» **What to produce**:
Return exactly the lines below, starting with the one that has "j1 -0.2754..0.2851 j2" and going on through the one that has "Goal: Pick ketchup".

+===+

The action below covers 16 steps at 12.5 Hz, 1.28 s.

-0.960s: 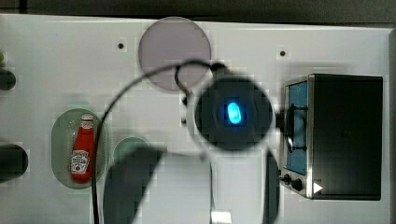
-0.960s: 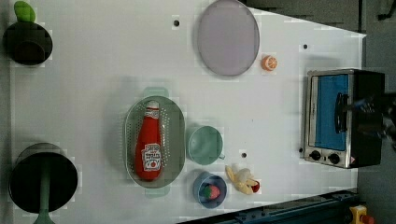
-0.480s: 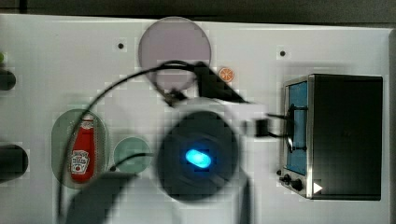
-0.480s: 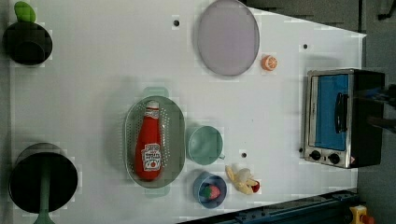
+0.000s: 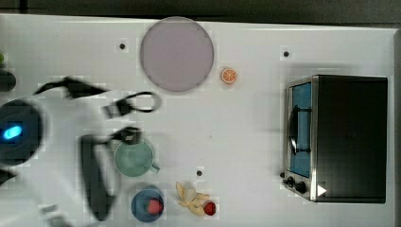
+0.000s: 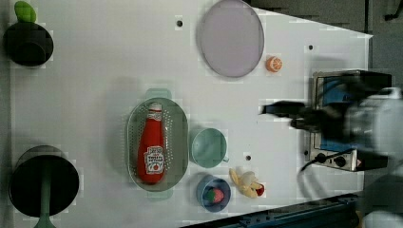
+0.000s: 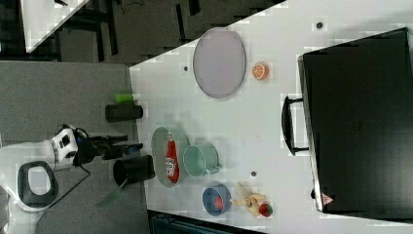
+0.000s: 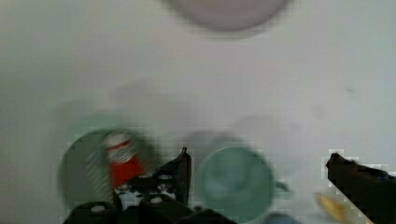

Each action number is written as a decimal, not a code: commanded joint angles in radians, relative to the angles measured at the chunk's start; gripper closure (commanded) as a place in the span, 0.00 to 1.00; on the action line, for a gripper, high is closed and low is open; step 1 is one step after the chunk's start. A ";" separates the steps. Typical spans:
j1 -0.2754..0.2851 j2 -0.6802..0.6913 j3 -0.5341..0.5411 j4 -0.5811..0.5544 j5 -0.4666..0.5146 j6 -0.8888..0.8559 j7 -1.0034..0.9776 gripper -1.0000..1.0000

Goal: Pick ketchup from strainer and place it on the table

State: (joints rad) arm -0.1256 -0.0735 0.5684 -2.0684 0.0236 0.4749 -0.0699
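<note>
The jaws [image 8: 257,161] stand wide apart, holding nothing, above the mug [image 8: 234,183] on the surface [image 6: 95,71]. In the left view, the ketchup [image 6: 151,146] lies flat in the strainer [image 6: 177,142], left of the mug, cap toward the far plate [image 6: 231,38].

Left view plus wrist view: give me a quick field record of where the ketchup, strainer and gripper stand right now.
ketchup: lying in the strainer, white cap toward the left view's top
strainer: on the table, beside the green mug
table: white, bare area to the left view's left of the strainer
gripper: open, nothing between its fingers, above the mug, not touching the ketchup
other items: grey plate, orange slice, blue bowl with a strawberry, toaster oven
task status: ketchup not yet picked
</note>
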 commanded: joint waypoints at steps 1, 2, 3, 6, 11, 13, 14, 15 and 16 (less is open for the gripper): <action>0.022 -0.003 0.079 0.003 0.005 0.080 -0.021 0.00; 0.023 0.024 0.117 0.000 0.005 0.109 -0.021 0.00; 0.024 0.055 0.154 -0.003 0.005 0.131 -0.021 0.00; 0.025 0.154 0.232 -0.030 -0.016 0.175 -0.013 0.00; 0.042 0.308 0.249 -0.106 -0.148 0.312 0.130 0.00; 0.046 0.387 0.248 -0.123 -0.205 0.378 0.164 0.00; 0.048 0.426 0.246 -0.126 -0.235 0.405 0.179 0.00; 0.049 0.464 0.244 -0.126 -0.263 0.423 0.204 0.00; 0.049 0.502 0.244 -0.125 -0.288 0.444 0.233 0.00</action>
State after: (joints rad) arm -0.0797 0.4187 0.7983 -2.2070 -0.2622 0.9126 0.0822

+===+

» **Exercise result**:
j1 -0.2754..0.2851 j2 -0.6802..0.6913 j3 -0.5341..0.5411 j4 -0.5811..0.5544 j5 -0.4666..0.5146 j6 -0.8888..0.8559 j7 -1.0034..0.9776 gripper -1.0000..1.0000

Goal: Pick ketchup from strainer and place it on the table

This answer is now complete.